You are viewing a plain text version of this content. The canonical link for it is here.
Posted to user@pig.apache.org by Bob Briski <bb...@raybeam.com> on 2012/07/03 02:37:46 UTC
How to find ranges between a field in a set of records
Hi,
I need to determine the number of days between dates on a running list
of records. The records associated with each key will be small (less
than 100) I should be able to do it in one reducer. The data would
look something like this:
Say the headers are:
player_id, date, other_stuff
values would be:
2, 6/1/2012 ...
2, 6/3/2012 ...
2, 6/10/2012 ...
I want to add the number of days between the this and the previous
record to get:
player_id, date, range, other_stuff
2,6/1/2012,NULL, ...
2,6/3/2012,2, ...
2,6/10/2012,7, ...
Is there an easy way to do this in PIG? If not, is it something that
can be handled with a UDF?
Thanks,
Bob
Re: How to find ranges between a field in a set of records
Posted by Jonathan Coveney <jc...@gmail.com>.

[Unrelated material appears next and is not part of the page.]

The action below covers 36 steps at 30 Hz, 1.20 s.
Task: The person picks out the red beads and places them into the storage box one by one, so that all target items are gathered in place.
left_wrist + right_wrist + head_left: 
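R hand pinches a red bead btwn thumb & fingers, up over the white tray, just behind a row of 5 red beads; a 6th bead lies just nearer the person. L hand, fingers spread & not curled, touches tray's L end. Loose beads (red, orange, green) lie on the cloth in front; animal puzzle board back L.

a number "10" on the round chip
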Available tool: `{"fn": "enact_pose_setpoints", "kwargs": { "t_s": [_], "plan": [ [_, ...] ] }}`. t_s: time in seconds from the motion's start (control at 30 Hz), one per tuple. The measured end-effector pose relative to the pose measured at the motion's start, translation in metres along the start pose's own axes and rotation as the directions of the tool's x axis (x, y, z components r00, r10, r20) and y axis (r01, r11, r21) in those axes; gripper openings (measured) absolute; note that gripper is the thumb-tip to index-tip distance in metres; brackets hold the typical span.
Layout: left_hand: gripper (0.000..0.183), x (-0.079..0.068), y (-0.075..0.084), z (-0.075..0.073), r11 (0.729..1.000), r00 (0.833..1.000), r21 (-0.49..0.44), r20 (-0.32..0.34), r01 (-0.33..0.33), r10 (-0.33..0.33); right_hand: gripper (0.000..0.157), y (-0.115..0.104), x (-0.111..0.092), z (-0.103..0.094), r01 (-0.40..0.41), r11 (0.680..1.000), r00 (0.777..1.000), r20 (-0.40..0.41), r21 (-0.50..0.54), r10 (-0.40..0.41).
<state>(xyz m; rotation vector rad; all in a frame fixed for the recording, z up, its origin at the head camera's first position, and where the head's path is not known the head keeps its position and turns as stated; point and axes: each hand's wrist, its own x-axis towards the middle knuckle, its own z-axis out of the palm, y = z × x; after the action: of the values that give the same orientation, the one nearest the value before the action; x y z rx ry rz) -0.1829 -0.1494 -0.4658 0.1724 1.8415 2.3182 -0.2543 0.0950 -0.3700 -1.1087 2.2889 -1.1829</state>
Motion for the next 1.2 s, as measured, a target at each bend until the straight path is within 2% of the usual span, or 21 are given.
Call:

There is not a way to do this in straight pig, but it is easy with a UDF
(ideally an accumulative UDF though if there are <100 records per key it
doesn't really matter). You'll do a nested sort in a foreach block then
pass the dates to the UDF. The docs should have an example of this.
2012/7/2 Bob Briski <bb...@raybeam.com>
> Hi,
>
> I need to determine the number of days between dates on a running list
> of records. The records associated with each key will be small (less
> than 100) I should be able to do it in one reducer. The data would
> look something like this:
>
> Say the headers are:
> player_id, date, other_stuff
>
> values would be:
> 2, 6/1/2012 ...
> 2, 6/3/2012 ...
> 2, 6/10/2012 ...
>
> I want to add the number of days between the this and the previous
> record to get:
> player_id, date, range, other_stuff
>
> 2,6/1/2012,NULL, ...
> 2,6/3/2012,2, ...
> 2,6/10/2012,7, ...
>
> Is there an easy way to do this in PIG? If not, is it something that
> can be handled with a UDF?
>
> Thanks,
> Bob
>